Игорь находит две книги и начинает отбивать свою койку, словно в учебке, — по твердости она не должна уступать асфальту, а по натяжению — батуту.
— Так и хочется выровнять их по ниточке, правда? — говорит он, работая “Поляризационной теорией мироздания” и сборником стихов Уильяма Блейка. — Этот парад коек, должно быть, для тебя как бальзам на раны, старшинская твоя душа.
— Да уж. Пожалуй, вечером вы этим и займетесь, товарищ гвардии мяса рядовой.
По званию я старшина, Игорь — рядовой, между нами почти двадцать лет разницы, но это не имеет никакого значения — мы оба хорошие солдаты, и возраст или звания тут совершенно ни при чем. Разве что он меня все время подкалывает по этому поводу.
— Угу. Не забудь отполировать до блеска краники в ванной, служака.
С дровами здесь проблем не будет, во многих квартирах сохранились рамы и дверные косяки, да и паркет еще не везде выковыряли. Быстро ставим буржуйку, Пинча озадачен отоплением, и через полчаса у нас уже Ташкент. Раздеваемся до кальсон и заваливаемся на кровати, лишь распределив караул на ночь.
Мне достается середина ночи, с часу до четырех. Не лучшее время, придется ночь напополам ломать.
Через час из штаба приходят гонцы и предъявляют на шконки свои права. Ни подкупить, ни уговорить их не получается — начштабу нужны кровати, и они собираются забрать все. Приходится идти на компромисс и отдать им три шконки — на меньшее не согласны они, на большее — мы.
Ладно. Не беда. Все равно троих не будет — один на фишке, один в бэтэре на связи и один у печки.
С утра Игорь откопал где-то рукомойник, приспособил его на балконе, натопил бачок снега и теперь, голый по пояс, фыркает и брызгается горячей водой. Облако пара окутывает его тощую фигуру.
Ни одного выстрела, затишье.
Невдалеке синеют горы. Над ними белеют облака. Пробивается яркое солнце. Воздух морозен и свеж. Под балконом яблоневый сад. Разрушенный город скрыт ветками деревьев. Вывороченную воронками землю устилает чистый снег. Осколки и битый кирпич тоже исчезли.
Рукомойник звякает совсем по-домашнему. Звук не из этого мира.
Я стою в кирзачах с автоматом на плече и смотрю, как в сгоревшем проеме двери на балконе разрушенной квартиры моется человек. Ощущение времени уходит. Бряцанье рукомойника задевает вдруг во мне те струны, о существовании которых я и не подозревал. Или давным-давно позабыл. Этот звук ошарашивает, как ошарашивал когда-то первый выстрел в твою сторону и осознание того, что тебя хотят убить. Он рушит сложившееся уже мировоззрение, и оно летит в тартарары.
Нет, он не напоминает о мирной жизни. Ее нет. Ей здесь не место. И я не уверен, что она вообще когда-то была. Я родился на войне, всегда жил здесь и не знаю ничего, кроме войны. Иногда на ней мне снились сны о том, что у меня был дом, но это только сны. Я умею есть теперь только ложкой, спать в земле, ездить на броне и стрелять. Я знаю, куда нужно целиться, чтобы убить человека — это не так-то просто сделать, человек очень живучее существо, — и не представляю, что есть еще что-то кроме этого.
Я, Пиноккио, Мутный, Харитон — мы все стоим с открытыми ртами и смотрим, как Игорь моется.
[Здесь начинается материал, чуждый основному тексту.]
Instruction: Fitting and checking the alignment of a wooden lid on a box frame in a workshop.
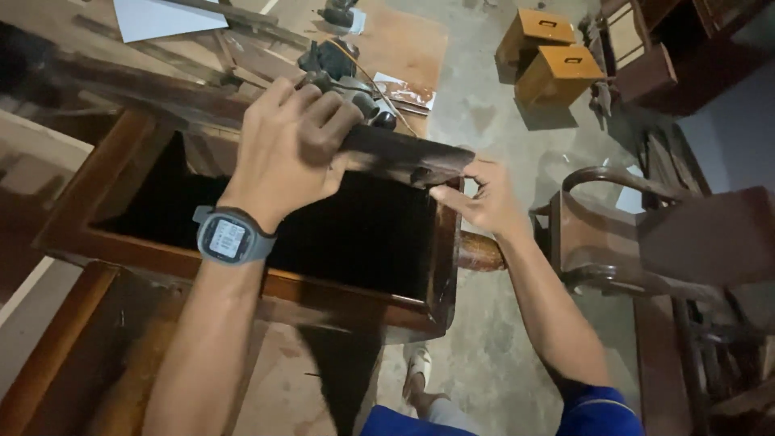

Как будто вместо сортира мы в своих кирзачах затопали в театр на волшебную пьесу. И в ложе увидели самих себя.
В смокингах и с бабочками. И дамы в воздушных платьях.
Все же возраст имеет значение. Игорю проще переносить войну, потому что в жизни у него уже была основа и ему есть за что зацепиться. Есть куда вернуться. Он в состоянии психологически переступить через эту пропасть. Война для него всего лишь промежуток между двумя жизнями. Нам же возвращаться некуда — у нас не было ничего до войны, и мы понятия не имеем, что будет после. Для нас она безгранична, и за ее пределами не существует ничего, как для средневекового человека не существовало ничего за краем земной тверди. Да и пределов у нее нет. Мы не можем преодолеть ее даже мысленно. Рушатся логические связки.
Этот рукомойник источает какую-то новую опасность, но я никак не могу определить ее и, главное, никак не могу понять, как существовать теперь в изменившихся условиях, и от этого уверенность в себе уходит, как будто я вновь стал необстрелянным салабоном, и на ее месте появляется холодное осознание непоправимости происходящего.
— Чего застыли, как истуканы? — поворачивается Игорь в нашу сторону. — Тащите воду. Кто следующий?